EXERCISE INSTRUCTIONS →
Where a line holds the word "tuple", copy it from the records.

• • • • •

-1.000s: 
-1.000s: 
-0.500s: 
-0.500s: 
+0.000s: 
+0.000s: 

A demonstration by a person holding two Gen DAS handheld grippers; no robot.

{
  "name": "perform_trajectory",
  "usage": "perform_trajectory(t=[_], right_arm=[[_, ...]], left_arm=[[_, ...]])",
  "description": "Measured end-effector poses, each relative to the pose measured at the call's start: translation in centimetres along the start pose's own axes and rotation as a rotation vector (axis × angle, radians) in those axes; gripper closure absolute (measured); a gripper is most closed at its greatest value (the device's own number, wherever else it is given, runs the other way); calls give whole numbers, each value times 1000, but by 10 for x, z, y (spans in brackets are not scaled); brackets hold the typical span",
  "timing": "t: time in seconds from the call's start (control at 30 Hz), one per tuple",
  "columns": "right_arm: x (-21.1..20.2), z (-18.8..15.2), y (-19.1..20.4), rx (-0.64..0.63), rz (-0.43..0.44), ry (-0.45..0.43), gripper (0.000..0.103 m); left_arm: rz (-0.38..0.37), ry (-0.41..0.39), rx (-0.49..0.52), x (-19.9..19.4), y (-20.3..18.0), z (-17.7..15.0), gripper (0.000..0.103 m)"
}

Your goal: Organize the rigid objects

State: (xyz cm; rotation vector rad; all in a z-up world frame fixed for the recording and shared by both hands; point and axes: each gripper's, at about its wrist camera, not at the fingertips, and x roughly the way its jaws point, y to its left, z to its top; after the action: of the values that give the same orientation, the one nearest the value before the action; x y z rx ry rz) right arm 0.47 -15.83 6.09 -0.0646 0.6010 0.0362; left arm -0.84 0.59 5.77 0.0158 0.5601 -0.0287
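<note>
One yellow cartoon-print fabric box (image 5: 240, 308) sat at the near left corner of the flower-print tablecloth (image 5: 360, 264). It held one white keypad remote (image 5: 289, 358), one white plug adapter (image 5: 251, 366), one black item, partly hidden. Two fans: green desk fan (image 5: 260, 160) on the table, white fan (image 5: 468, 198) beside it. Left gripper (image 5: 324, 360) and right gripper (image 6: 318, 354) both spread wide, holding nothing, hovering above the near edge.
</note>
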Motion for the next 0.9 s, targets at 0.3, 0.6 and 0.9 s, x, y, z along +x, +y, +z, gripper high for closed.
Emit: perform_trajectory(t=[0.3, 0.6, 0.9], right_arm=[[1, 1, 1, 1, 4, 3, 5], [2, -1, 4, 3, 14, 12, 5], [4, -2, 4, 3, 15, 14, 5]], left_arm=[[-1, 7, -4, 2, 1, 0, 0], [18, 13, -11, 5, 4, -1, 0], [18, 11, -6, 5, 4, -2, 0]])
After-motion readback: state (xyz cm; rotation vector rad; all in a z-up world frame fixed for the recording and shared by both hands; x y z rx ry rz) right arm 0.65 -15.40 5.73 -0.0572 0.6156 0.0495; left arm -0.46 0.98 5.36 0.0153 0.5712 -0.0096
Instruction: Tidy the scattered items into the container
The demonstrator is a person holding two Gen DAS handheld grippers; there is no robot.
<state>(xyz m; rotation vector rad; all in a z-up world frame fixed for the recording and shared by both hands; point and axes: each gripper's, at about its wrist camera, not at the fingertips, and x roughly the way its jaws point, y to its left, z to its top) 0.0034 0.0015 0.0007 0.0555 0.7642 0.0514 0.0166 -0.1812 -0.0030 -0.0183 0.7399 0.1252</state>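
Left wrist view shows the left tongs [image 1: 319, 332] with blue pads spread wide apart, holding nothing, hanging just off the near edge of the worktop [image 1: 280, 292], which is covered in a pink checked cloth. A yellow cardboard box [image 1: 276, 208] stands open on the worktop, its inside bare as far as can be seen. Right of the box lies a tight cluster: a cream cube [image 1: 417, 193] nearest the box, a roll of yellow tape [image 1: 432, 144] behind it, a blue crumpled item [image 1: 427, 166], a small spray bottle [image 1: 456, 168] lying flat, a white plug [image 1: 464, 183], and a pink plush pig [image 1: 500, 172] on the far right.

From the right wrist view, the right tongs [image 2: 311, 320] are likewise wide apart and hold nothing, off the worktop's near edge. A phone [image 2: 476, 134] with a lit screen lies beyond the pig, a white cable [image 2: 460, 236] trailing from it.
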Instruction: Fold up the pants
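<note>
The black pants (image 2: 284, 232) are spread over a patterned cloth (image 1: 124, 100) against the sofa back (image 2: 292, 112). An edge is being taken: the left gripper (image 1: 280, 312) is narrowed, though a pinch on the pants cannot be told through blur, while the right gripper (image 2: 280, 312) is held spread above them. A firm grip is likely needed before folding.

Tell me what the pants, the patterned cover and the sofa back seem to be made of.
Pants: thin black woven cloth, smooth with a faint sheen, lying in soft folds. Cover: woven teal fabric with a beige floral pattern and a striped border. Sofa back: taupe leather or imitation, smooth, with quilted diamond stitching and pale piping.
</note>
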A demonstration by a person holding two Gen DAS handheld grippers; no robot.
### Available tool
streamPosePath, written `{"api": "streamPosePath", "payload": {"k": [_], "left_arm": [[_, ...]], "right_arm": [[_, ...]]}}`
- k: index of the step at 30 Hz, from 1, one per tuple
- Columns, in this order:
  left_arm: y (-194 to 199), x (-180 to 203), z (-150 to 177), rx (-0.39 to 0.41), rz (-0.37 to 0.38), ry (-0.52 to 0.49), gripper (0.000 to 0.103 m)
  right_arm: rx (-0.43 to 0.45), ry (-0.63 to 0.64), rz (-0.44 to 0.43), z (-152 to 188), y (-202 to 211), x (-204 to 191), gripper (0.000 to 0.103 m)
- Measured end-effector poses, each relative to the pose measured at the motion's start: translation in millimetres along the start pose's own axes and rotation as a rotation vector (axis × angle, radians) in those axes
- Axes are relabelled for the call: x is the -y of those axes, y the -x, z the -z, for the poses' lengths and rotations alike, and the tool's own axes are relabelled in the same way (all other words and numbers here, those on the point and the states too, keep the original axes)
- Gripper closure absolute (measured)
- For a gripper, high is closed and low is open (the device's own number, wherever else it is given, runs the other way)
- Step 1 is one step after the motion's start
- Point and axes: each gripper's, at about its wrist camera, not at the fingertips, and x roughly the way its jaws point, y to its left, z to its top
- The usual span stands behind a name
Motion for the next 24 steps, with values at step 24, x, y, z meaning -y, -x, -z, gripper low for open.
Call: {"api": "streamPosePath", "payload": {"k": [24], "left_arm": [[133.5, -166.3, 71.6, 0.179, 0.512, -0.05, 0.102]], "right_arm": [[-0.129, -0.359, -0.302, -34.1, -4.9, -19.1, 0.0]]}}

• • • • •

ANSWER FOR THIS EXERCISE →
  "timing": "t: time in seconds from the call's start (control at 30 Hz), one per tuple",
- k: index of the step at 30 Hz, from 1, one per tuple

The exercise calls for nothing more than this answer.